Jankovska brought a clear question to the Dashboard team to work on together for the Capstone Challenge: “Are there youth participating in our program, from specific neighborhoods, with low rates of bank accounts and low digital access?”

Houston collects various data on young people’s needs, including banking enrollment and financial literacy, via the City’s Summer Internship program survey. When their database was overlaid with Dashboard broadband access metrics, the landscape of needs became clearer – not just of the initial problem of the economic barriers youth face, but of the issues underlying those barriers. Jankovska explains: “Our data shows low banking access, but with the additional information of where internet access is hard to come by from the Dashboard’s data, an explanation emerges - it might be because people don’t have internet to log in and access a bank account.”

The team also used the Dashboard’s Redlining Map feature to identify zip codes and neighborhoods for more in-depth outreach. This use of Dashboard data informed MOEYE’s future outreach and resource allocation priorities – and contributed to the success in 2025 of a grant application to NLC, resulting in MOEYE being awarded an Advancing Economic Mobility Grant. With nuanced reports in hand that pointed at specific needs in specific neighborhoods, the City of Houston could clearly show grantors what was needed.

Lessons Learned

Jankovska has learned how important it is to identify the “why?” behind the issues communities face: “If we don’t look into the root causes of the problems, we can continue to reactively respond – but we won’t make a big difference.” She compares looking at data without considering the context to judging a book by its cover. “We could have done wrong in how we addressed financial literacy if we hadn’t looked deeper. Correlation and causation are two different things.”

The work is ongoing; Jankovska considers her team to be “climbing the mountain, but we haven’t yet surpassed the peaks.” In the truest sense of impact, she believes they have “just scratched the surface of the full extent of what this data can achieve.” She wants to collect more data – ultimately live, on-demand data, across multiple years – and to explore more ways to integrate databases. Sharing stories of how data impacts real people is also a priority: “We have to tell the community about the work we’ve done, marry the data and stories to bring it to life,” Jankovska explains.

Keys to Success

  • “Supportive leadership made this possible.” Jankovska credits the mayor of Houston, who believed in and supported the MOEYE’s innovative methods for addressing community issues.

  • "Strive to be not just data-driven, but data-informed.” If MOEYE had been data-driven, they could have provided financial literacy resources to the youth in the identified areas - but would not have realized the additional need to provide digital support. Data-informed meant they knew digital literacy was connected to financial access.

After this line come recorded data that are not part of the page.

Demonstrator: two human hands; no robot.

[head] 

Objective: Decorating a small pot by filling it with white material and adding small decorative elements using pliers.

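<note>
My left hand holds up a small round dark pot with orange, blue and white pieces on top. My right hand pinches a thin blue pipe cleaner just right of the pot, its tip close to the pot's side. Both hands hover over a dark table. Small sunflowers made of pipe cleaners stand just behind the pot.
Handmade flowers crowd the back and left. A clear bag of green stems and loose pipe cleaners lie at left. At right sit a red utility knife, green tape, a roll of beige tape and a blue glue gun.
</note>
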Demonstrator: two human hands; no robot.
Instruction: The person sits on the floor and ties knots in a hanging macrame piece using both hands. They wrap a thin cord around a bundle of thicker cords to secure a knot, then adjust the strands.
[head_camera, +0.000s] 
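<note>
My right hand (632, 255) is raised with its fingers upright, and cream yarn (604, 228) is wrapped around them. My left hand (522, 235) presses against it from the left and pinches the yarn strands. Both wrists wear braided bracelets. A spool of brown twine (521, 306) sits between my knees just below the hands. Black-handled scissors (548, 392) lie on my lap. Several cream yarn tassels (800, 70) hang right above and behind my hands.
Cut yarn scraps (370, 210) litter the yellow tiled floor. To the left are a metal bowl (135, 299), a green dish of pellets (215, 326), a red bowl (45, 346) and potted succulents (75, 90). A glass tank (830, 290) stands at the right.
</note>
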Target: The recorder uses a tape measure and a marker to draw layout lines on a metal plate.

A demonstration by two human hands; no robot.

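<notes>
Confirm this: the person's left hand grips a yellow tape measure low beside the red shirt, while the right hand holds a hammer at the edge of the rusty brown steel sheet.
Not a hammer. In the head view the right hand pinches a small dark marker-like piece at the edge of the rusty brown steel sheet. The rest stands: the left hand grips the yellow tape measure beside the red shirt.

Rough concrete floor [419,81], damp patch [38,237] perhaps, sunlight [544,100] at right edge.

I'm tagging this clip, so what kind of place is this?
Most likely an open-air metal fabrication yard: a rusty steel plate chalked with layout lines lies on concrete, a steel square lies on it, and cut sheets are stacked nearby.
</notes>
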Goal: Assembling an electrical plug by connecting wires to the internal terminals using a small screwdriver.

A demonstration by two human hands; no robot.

  • “There is funding out there – but it begins with strong, reliable data.” A funder needs to see a clear, data-informed plan in a grant application. Once funded, momentum can build, as one grant can open the door for the next.

  • “We cannot and should not do things on our own; intercity collaboration is critical.” MOEYE first heard about one grant they received from another city and believes in the power of cross-collaboration amongst cities.

The partnership between CHDB and Houston demonstrates a synergistic approach to attending to a city’s needs. Local-level, accessible data were essential not only in deepening the city’s understanding of a community they had hoped to reach, but also in securing funding for ongoing improvement efforts. With reliable data, thoughtful questions, and supportive collaboration, cities can design data-informed strategies and programs that effectively address the needs of the communities they serve.